◆ **What you need to do**: In full and without changes, output the data.
*** Dataset section ***
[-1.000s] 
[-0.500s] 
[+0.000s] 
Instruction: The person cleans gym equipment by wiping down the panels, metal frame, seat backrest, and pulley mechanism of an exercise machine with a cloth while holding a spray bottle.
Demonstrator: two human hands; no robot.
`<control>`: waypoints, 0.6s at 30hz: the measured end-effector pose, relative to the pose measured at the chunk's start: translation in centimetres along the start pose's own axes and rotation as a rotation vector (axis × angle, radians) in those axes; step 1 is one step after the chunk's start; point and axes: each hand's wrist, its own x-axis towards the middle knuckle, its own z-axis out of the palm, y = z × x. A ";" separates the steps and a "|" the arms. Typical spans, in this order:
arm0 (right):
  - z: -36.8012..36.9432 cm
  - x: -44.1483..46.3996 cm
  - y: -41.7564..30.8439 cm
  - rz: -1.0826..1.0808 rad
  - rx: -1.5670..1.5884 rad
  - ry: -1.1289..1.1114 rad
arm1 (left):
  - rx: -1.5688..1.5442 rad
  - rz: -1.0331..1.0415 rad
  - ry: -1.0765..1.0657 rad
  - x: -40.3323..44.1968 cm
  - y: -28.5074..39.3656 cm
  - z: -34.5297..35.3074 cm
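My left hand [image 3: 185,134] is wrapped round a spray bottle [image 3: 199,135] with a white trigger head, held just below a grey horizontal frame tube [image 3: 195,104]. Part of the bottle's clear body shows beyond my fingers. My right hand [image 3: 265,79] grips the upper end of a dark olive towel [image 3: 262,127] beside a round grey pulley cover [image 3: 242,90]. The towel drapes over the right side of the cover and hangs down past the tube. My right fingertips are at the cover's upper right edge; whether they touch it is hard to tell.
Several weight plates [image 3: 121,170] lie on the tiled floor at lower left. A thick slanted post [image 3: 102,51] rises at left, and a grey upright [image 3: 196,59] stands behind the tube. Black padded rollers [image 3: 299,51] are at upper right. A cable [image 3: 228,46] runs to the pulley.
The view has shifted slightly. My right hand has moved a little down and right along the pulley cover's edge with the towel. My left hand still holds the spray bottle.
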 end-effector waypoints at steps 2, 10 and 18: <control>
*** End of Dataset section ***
◆ **Expected answer**:
[-1.000s] 
[-0.500s] 
[+0.000s] 
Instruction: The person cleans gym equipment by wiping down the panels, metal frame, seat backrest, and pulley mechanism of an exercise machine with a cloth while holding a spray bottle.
Demonstrator: two human hands; no robot.
`<control>`: waypoints, 0.6s at 30hz: the measured end-effector pose, relative to the pose measured at the chunk's start: translation in centimetres along the start pose's own axes and rotation as a rotation vector (axis × angle, radians) in those axes; step 1 is one step after the chunk's start; point and axes: each hand's wrist, its own x-axis towards the middle knuckle, its own z-axis out of the palm, y = z × x. A ";" separates the steps and a "|" the arms. Typical spans, in this order:
arm0 (right):
  - z: -36.8012..36.9432 cm
  - x: -44.1483..46.3996 cm
  - y: -41.7564..30.8439 cm
  - rz: -1.0826..1.0808 rad
  - rx: -1.5670..1.5884 rad
  - ry: -1.1289..1.1114 rad
arm1 (left):
  - rx: -1.5688..1.5442 rad
  - rz: -1.0331..1.0415 rad
  - ry: -1.0765..1.0657 rad
  - x: -40.3323..44.1968 cm
  - y: -28.5074..39.3656 cm
  - z: -34.5297..35.3074 cm
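My left hand [image 3: 185,134] is wrapped round a spray bottle [image 3: 199,135] with a white trigger head, held just below a grey horizontal frame tube [image 3: 195,104]. Part of the bottle's clear body shows beyond my fingers. My right hand [image 3: 265,79] grips the upper end of a dark olive towel [image 3: 262,127] beside a round grey pulley cover [image 3: 242,90]. The towel drapes over the right side of the cover and hangs down past the tube. My right fingertips are at the cover's upper right edge; whether they touch it is hard to tell.
Several weight plates [image 3: 121,170] lie on the tiled floor at lower left. A thick slanted post [image 3: 102,51] rises at left, and a grey upright [image 3: 196,59] stands behind the tube. Black padded rollers [image 3: 299,51] are at upper right. A cable [image 3: 228,46] runs to the pulley.
The view has shifted slightly. My right hand has moved a little down and right along the pulley cover's edge with the towel. My left hand still holds the spray bottle.
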 end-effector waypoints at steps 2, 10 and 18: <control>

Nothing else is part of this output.